## What you need to do
Print the records below verbatim.

## Records for the exercise
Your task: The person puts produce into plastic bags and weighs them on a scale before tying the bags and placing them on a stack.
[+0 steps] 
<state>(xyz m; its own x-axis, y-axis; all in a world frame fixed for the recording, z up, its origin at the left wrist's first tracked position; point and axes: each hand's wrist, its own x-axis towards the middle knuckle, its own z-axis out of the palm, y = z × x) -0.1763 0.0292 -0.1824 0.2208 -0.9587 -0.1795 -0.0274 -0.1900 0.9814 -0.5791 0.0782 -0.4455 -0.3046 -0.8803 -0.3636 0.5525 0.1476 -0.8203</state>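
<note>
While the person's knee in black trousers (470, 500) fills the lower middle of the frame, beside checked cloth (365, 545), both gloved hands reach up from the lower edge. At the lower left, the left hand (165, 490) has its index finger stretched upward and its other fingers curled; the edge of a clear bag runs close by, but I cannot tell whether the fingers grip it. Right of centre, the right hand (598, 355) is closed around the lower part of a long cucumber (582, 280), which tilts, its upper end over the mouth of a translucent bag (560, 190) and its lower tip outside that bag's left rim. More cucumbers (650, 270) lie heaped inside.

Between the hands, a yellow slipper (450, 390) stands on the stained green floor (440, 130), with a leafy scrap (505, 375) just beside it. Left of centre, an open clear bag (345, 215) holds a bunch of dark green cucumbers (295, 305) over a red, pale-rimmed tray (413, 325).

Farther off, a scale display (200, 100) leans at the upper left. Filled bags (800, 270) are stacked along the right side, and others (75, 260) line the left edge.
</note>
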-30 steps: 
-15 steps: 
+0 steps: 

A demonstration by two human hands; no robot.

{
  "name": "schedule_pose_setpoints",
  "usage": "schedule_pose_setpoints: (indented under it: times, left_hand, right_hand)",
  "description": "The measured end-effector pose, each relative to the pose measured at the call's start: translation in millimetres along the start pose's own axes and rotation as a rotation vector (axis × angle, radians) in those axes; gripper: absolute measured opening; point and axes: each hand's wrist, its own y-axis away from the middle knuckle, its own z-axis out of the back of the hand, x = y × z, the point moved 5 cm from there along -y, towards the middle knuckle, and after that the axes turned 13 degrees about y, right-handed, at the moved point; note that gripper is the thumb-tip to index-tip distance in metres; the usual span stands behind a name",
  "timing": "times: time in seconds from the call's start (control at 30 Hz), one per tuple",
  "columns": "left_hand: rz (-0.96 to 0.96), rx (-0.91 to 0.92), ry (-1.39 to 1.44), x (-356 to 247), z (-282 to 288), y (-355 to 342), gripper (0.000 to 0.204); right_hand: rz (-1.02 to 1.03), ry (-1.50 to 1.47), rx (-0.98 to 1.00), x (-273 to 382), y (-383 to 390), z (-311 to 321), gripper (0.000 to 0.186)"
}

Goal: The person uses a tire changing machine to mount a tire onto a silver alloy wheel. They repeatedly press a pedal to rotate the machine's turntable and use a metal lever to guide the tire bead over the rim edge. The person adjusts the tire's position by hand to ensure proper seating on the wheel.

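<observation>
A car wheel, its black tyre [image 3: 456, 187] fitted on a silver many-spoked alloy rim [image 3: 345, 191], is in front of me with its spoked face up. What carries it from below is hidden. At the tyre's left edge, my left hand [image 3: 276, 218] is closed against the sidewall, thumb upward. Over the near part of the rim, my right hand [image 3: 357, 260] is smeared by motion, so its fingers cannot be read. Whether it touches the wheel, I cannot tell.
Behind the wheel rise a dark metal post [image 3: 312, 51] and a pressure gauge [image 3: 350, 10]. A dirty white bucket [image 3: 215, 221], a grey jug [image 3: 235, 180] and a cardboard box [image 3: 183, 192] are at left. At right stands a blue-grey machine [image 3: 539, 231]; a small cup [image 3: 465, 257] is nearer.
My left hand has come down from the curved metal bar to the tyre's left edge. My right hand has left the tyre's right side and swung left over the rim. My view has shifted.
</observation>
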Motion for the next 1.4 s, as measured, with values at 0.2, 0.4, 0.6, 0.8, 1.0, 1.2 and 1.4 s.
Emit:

## Solution for this exercise
Your task: The person puts produce into plastic bags and weighs them on a scale before tying the bags and placing them on a stack.
[+0 steps] 
<state>(xyz m; its own x-axis, y-axis; all in a world frame fixed for the recording, z up, its origin at the left wrist's first tracked position; point and axes: each hand's wrist, its own x-axis towards the middle knuckle, its own z-axis out of the palm, y = z × x) -0.1763 0.0292 -0.1824 0.2208 -0.9587 -0.1795 -0.0274 -0.1900 0.9814 -0.5791 0.0782 -0.4455 -0.3046 -0.8803 -0.3636 0.5525 0.1476 -0.8203</state>
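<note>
While the person's knee in black trousers (470, 500) fills the lower middle of the frame, beside checked cloth (365, 545), both gloved hands reach up from the lower edge. At the lower left, the left hand (165, 490) has its index finger stretched upward and its other fingers curled; the edge of a clear bag runs close by, but I cannot tell whether the fingers grip it. Right of centre, the right hand (598, 355) is closed around the lower part of a long cucumber (582, 280), which tilts, its upper end over the mouth of a translucent bag (560, 190) and its lower tip outside that bag's left rim. More cucumbers (650, 270) lie heaped inside.

Between the hands, a yellow slipper (450, 390) stands on the stained green floor (440, 130), with a leafy scrap (505, 375) just beside it. Left of centre, an open clear bag (345, 215) holds a bunch of dark green cucumbers (295, 305) over a red, pale-rimmed tray (413, 325).

Farther off, a scale display (200, 100) leans at the upper left. Filled bags (800, 270) are stacked along the right side, and others (75, 260) line the left edge.
</note>
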-30 steps: 
-15 steps: 
+0 steps: 

A demonstration by two human hands; no robot.

{
  "name": "schedule_pose_setpoints",
  "usage": "schedule_pose_setpoints: (indented under it: times, left_hand, right_hand)",
  "description": "The measured end-effector pose, each relative to the pose measured at the call's start: translation in millimetres along the start pose's own axes and rotation as a rotation vector (axis × angle, radians) in those axes; gripper: absolute measured opening; point and axes: each hand's wrist, its own y-axis away from the middle knuckle, its own z-axis out of the back of the hand, x = y × z, the point moved 5 cm from there along -y, towards the middle knuckle, and after that the axes turned 13 degrees about y, right-handed, at the moved point; note that gripper is the thumb-tip to index-tip distance in metres; the usual span stands behind a name",
  "timing": "times: time in seconds from the call's start (control at 30 Hz), one per tuple",
  "columns": "left_hand: rz (-0.96 to 0.96), rx (-0.91 to 0.92), ry (-1.39 to 1.44), x (-356 to 247), z (-282 to 288), y (-355 to 342), gripper (0.000 to 0.204); right_hand: rz (-1.02 to 1.03), ry (-1.50 to 1.47), rx (-0.98 to 1.00), x (-273 to 382), y (-383 to 390), z (-311 to 321), gripper (0.000 to 0.186)"
}

Goal: The person uses a tire changing machine to mount a tire onto a silver alloy wheel. They repeatedly press a pedal to rotate the machine's turntable and use a metal lever to guide the tire bead over the rim edge. The person adjusts the tire's position by hand to ensure proper seating on the wheel.

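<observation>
A car wheel, its black tyre [image 3: 456, 187] fitted on a silver many-spoked alloy rim [image 3: 345, 191], is in front of me with its spoked face up. What carries it from below is hidden. At the tyre's left edge, my left hand [image 3: 276, 218] is closed against the sidewall, thumb upward. Over the near part of the rim, my right hand [image 3: 357, 260] is smeared by motion, so its fingers cannot be read. Whether it touches the wheel, I cannot tell.
Behind the wheel rise a dark metal post [image 3: 312, 51] and a pressure gauge [image 3: 350, 10]. A dirty white bucket [image 3: 215, 221], a grey jug [image 3: 235, 180] and a cardboard box [image 3: 183, 192] are at left. At right stands a blue-grey machine [image 3: 539, 231]; a small cup [image 3: 465, 257] is nearer.
My left hand has come down from the curved metal bar to the tyre's left edge. My right hand has left the tyre's right side and swung left over the rim. My view has shifted.
</observation>
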Motion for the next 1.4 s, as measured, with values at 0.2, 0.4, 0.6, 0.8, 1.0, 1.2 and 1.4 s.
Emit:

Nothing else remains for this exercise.